# Work item:
All of the data below should come back exactly as written, minus its images.

# Data:

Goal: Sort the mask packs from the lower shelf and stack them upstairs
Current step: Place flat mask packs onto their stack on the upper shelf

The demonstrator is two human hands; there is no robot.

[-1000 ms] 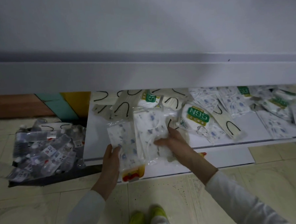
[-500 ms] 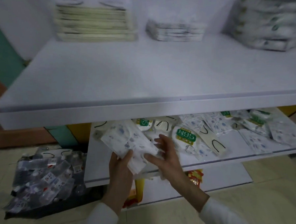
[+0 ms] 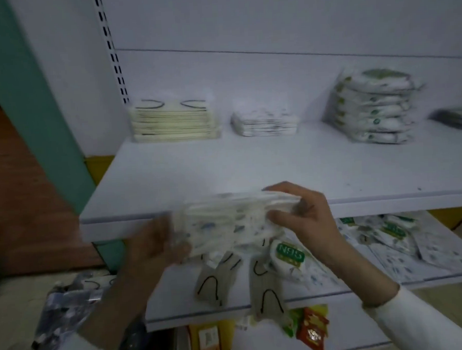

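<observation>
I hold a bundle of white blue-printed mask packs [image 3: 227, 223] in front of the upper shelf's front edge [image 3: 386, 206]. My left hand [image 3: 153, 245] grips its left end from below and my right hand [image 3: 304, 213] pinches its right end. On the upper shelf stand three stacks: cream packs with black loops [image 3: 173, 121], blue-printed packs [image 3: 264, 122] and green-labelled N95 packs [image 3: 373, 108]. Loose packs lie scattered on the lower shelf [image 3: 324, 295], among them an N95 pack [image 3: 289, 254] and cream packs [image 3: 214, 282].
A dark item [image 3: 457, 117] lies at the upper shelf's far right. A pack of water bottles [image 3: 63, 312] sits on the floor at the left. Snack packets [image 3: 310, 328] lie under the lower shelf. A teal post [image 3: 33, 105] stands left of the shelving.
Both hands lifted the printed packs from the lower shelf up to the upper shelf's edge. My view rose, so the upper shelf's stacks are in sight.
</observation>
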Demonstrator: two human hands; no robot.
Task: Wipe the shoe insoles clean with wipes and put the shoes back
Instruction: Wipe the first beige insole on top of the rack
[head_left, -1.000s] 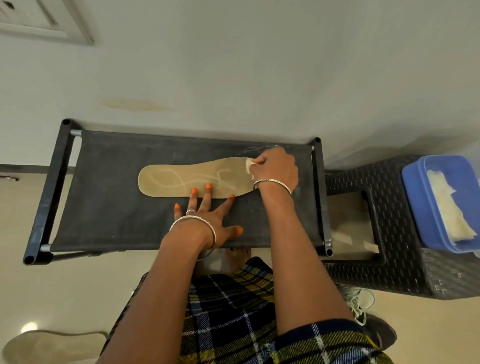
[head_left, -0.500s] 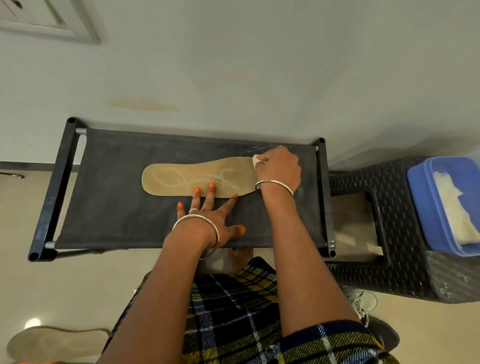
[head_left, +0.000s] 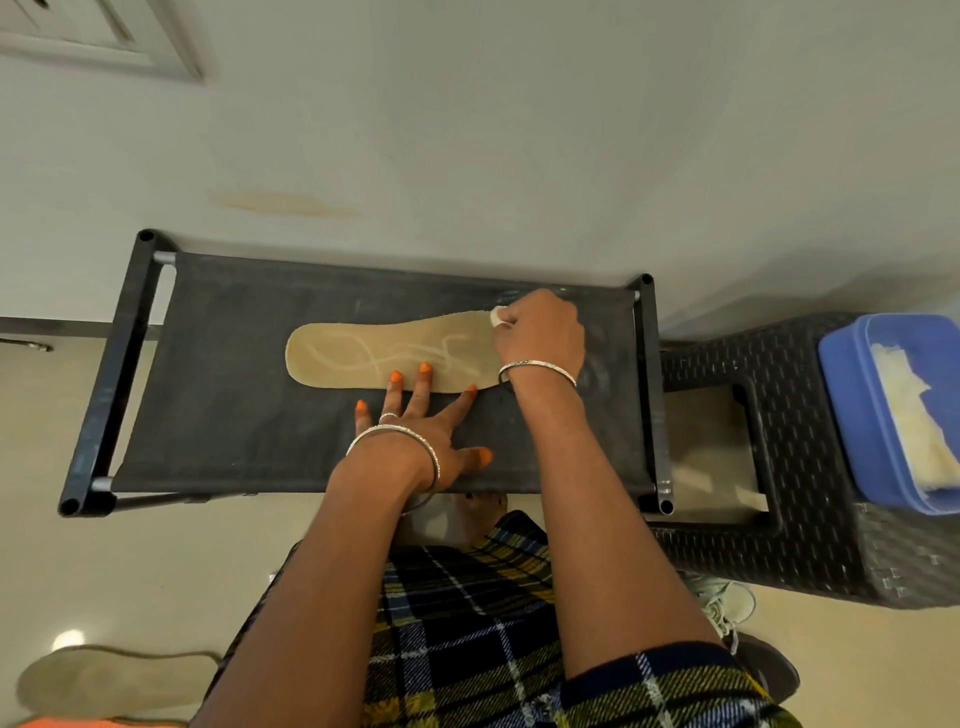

# Response box:
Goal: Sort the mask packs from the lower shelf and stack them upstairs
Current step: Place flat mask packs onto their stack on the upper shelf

The demonstrator is two human hands; there is no robot.

[-1000 ms] 
[-500 ms] 
[+0 ms] 

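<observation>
I hold a bundle of white blue-printed mask packs [image 3: 227, 223] in front of the upper shelf's front edge [image 3: 386, 206]. My left hand [image 3: 153, 245] grips its left end from below and my right hand [image 3: 304, 213] pinches its right end. On the upper shelf stand three stacks: cream packs with black loops [image 3: 173, 121], blue-printed packs [image 3: 264, 122] and green-labelled N95 packs [image 3: 373, 108]. Loose packs lie scattered on the lower shelf [image 3: 324, 295], among them an N95 pack [image 3: 289, 254] and cream packs [image 3: 214, 282].
A dark item [image 3: 457, 117] lies at the upper shelf's far right. A pack of water bottles [image 3: 63, 312] sits on the floor at the left. Snack packets [image 3: 310, 328] lie under the lower shelf. A teal post [image 3: 33, 105] stands left of the shelving.
Both hands lifted the printed packs from the lower shelf up to the upper shelf's edge. My view rose, so the upper shelf's stacks are in sight.
</observation>
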Demonstrator: two human hands; no robot.
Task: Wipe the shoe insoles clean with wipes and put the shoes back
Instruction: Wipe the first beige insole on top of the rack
[head_left, -1.000s] 
[head_left, -0.500s] 
[head_left, +0.000s] 

No further output is expected for this exercise.